# Advice on how to make an organized, pretty town?



## Kahzmatazz (Jun 11, 2013)

As stated in the title, I have no clue where to start. I'm fairly new to the AC games, and I really want to be able to create a nice, neat, beautiful town. I really hate the clutters of the trees and random spots of flowers.

Are there any advice for a newbie like me? A step-by-step guide of how I should proceed, maybe? Here's a list of what my wants and the questions that follow it:

-organization of trees and flowers. how do I move trees? do i have to cut and replant? where can I get saplings for regular trees? should I have a lot of trees or can I cut away?

-roads and pathways/ should this be my FIRST priority? Connecting all the building together and whatnot. i'm waiting for the qr code machine so that i can find patterns!

that's pretty much it! any detailed advice would be much appreciated, or links to other guides or perhaps even layouts. I need as much information as I can! Thank you! 

-citizen satisfaction. what is the best way to make my town so that I can keep this high? gardens and parks (trees and flowers)? the way I place things? any details here would be great!


----------



## Bagels (Jun 11, 2013)

I'd say play for now, to get everything unlocked to a certain degree, then start to plan and map out your town. What I do, is just draw on paper of where I want every single thing to be at. I suggest looking up all the items (landmarks) that can be placed outdoors, and just build from there. I also like to take a look at parks in my neighborhood, or some popular attractions to get an idea of where to put everything, or how to arrange it in the best way I can. Since every map is pretty much different, you can probably browse around and find a good road you like, and map it out on paper to see if you like it or not. What I used to do (which took hours) was to make it the way I think looks good, and then change it if I don't like how something looks. It's all practice, and don't be afraid to use your imagination.  Have fun!


----------



## Kahzmatazz (Jun 11, 2013)

Thanks so much! So for trees, do I basically have to cut and replant? I think I'm going to recreate a physical copy of my map, and begin creating roads and paths for starters.  in the meantime, i'll play the game like you suggested!

Any other advice from experienced players?


----------



## ben_nyc (Jun 11, 2013)

A few points:

1. Map layout is important.  You'll be walking around alot as this is your only means of transportation.  Additionally, the AC series has a strong foundation in the collect/trade/sell dept... so, lots of walking to be done.  Select a map where you can place your home in a centered location.  Many users here have restarted tons of times in hopes of obtaining an 'ideal' layout.  Note that you CANNOT alter your selection once it's made.  Choose wisely. 

2. Of trees & flowers- there are spaces on any map where plantlife will NOT occur.  Additionally, too little trees or flowers & your town suffer- neighbors will complain & your rating will drop.  You can reorganize, but it may not look like the utopia you desire.  However, AC titles rely on commitment & how creative you want to be.  There are no major shortcuts in the first week of playing.  The outline of your map will evolve & as Mayor, you really need to balance personalising your town & keeping the citizens happy. 

Good luck!


----------



## Bubble Pop (Jun 11, 2013)

I usually start by mapping out a pathway connecting the different locations and go from there.
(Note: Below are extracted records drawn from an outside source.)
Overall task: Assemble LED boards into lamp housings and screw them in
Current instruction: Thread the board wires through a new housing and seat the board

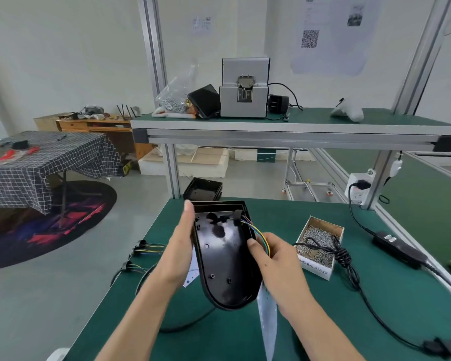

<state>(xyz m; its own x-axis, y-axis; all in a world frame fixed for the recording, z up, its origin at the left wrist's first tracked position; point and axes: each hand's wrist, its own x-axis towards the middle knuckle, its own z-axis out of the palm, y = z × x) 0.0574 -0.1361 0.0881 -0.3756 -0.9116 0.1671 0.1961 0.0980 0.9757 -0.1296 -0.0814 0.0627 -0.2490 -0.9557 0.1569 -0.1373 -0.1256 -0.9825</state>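
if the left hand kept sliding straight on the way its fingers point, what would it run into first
Probably the stack of empty black housings at the bench's far edge. The left hand lies along the held lamp housing, fingers pointing away; depth is hard to judge.

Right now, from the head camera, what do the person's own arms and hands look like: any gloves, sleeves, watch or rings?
Both arms are bare along all of the forearm in view; no sleeve shows in the frame. The left hand and the right hand wear no gloves. No watch, strap or bracelet shows at either wrist, and no rings on the fingers that are visible. No tape, markings or cables are attached to either arm.
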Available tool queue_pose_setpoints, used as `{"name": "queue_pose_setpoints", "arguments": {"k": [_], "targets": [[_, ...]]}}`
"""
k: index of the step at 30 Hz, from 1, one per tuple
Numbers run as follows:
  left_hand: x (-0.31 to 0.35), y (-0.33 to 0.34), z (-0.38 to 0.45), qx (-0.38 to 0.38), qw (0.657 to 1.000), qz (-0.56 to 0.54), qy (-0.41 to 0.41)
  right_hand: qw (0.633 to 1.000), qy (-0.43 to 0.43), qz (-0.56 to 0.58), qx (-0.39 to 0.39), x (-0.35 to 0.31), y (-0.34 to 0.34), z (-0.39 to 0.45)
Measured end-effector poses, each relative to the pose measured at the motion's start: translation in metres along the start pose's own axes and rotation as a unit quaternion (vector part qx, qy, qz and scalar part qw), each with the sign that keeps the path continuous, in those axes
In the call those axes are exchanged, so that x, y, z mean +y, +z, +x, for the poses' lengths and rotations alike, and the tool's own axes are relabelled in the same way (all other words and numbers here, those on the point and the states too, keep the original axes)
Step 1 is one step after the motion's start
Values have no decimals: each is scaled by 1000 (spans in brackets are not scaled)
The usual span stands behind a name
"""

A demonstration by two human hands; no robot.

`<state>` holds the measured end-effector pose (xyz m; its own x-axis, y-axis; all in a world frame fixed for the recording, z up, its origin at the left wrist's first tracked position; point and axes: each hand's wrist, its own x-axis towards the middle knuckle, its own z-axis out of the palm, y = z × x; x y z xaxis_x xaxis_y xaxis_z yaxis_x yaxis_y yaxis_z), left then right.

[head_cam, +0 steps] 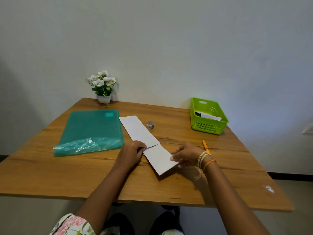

Of course with New Leaf it's all ramped up a notch and you can line paths with bushes and lamp posts, create parks with the fountain etc, there are a lot of ideas.


----------



## Flutterfairy (Jun 11, 2013)

Perhaps wait until you get some public works eligible before you start to plan your town out. I would suggest waiting for the Dream Suite and checking out some towns randomly or with a dream code to see if you could get any ideas!


----------



## Kahzmatazz (Jun 11, 2013)

Thank you guys! With the trees then, I'll design groves after I establish the roads. I'll chop down the ones I don't need, but making sure the groves/parks are plentiful with trees!

As for mayoral power, I have yet to discover on what I can actually do to the town!

Keep the advice coming if possible! Any experienced or other advice would be much appreciated. 

That's a great idea Flutterfairy! Just figured out what Dream Suit was.  but it's a neat part of the game!


----------



## Amy Bayes (Feb 19, 2015)

Bubble Pop said:


> I usually start by mapping out a pathway connecting the different locations and go from there. Of course with New Leaf it's all ramped up a notch and you can line paths with bushes and lamp posts, create parks with the fountain etc, there are a lot of ideas.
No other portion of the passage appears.